* EXERCISE OBJECTIVE: Word for word, print each line of the listing below; pictures stay out.
==== DATA EXTRACT ====
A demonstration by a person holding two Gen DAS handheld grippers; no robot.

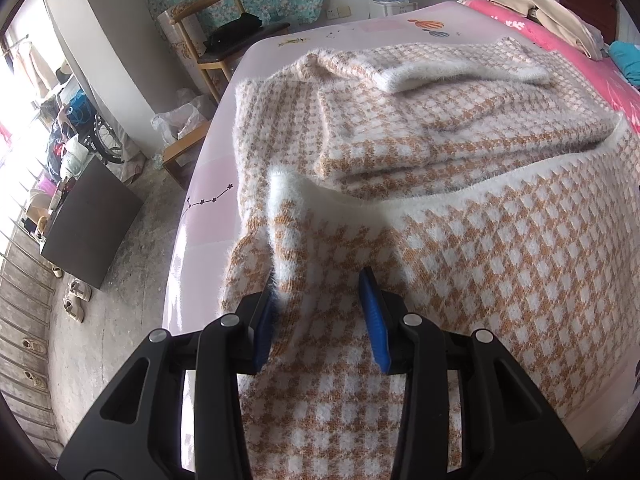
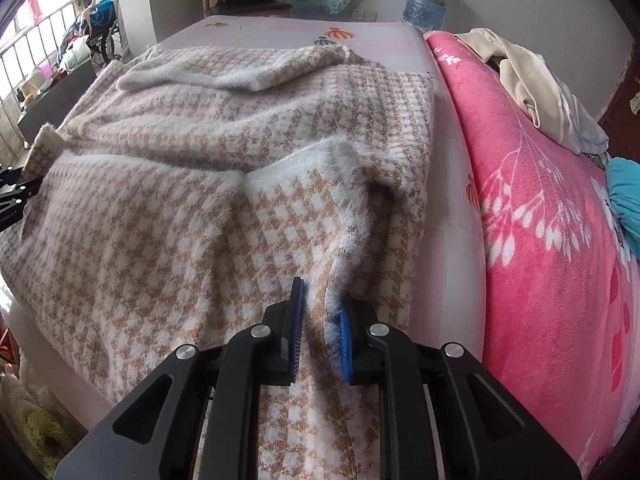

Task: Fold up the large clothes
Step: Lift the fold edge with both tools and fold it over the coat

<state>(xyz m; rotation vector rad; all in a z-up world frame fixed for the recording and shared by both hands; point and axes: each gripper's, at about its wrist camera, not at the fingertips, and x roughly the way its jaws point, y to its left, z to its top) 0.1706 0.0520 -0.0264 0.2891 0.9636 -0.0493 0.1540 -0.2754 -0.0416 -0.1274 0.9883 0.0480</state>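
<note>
A fuzzy tan-and-white houndstooth sweater (image 1: 480, 240) (image 2: 160, 220) lies spread on the bed, its sleeves folded across the far part (image 1: 400, 128). My left gripper (image 1: 319, 280) is shut on a bunched fold at the sweater's near left hem; its white edge (image 1: 288, 188) is drawn up toward the jaws. My right gripper (image 2: 320, 296) is shut on a thin fold at the near right hem, with fuzz spilling over the right pad (image 2: 344, 340). The left gripper also shows at the left edge of the right wrist view (image 2: 16, 192).
The bed has a pale pink sheet (image 1: 208, 220) (image 2: 452, 200). A pink floral blanket (image 2: 540, 240) lies on the right, bearing beige clothes (image 2: 532, 80) and a teal cloth (image 2: 624, 200). A wooden chair (image 1: 216, 32), a dark cabinet (image 1: 88, 220) and shoes (image 1: 76, 300) stand left of the bed.
</note>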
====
* WRITTEN RESPONSE:
A demonstration by a person holding two Gen DAS handheld grippers; no robot.


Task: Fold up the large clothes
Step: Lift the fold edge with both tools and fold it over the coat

<state>(xyz m; rotation vector rad; all in a z-up world frame fixed for the recording and shared by both hands; point and axes: each gripper's, at about its wrist camera, not at the fingertips, and x roughly the way its jaws point, y to its left, z to its top) 0.1706 0.0520 -0.0264 0.2891 0.9636 -0.0493 0.1540 -0.2754 -0.0416 -0.1274 0.9883 0.0480</state>
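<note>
A fuzzy tan-and-white houndstooth sweater (image 1: 480, 240) (image 2: 160, 220) lies spread on the bed, its sleeves folded across the far part (image 1: 400, 128). My left gripper (image 1: 319, 280) is shut on a bunched fold at the sweater's near left hem; its white edge (image 1: 288, 188) is drawn up toward the jaws. My right gripper (image 2: 320, 296) is shut on a thin fold at the near right hem, with fuzz spilling over the right pad (image 2: 344, 340). The left gripper also shows at the left edge of the right wrist view (image 2: 16, 192).
The bed has a pale pink sheet (image 1: 208, 220) (image 2: 452, 200). A pink floral blanket (image 2: 540, 240) lies on the right, bearing beige clothes (image 2: 532, 80) and a teal cloth (image 2: 624, 200). A wooden chair (image 1: 216, 32), a dark cabinet (image 1: 88, 220) and shoes (image 1: 76, 300) stand left of the bed.
</note>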

With this, the exercise is done.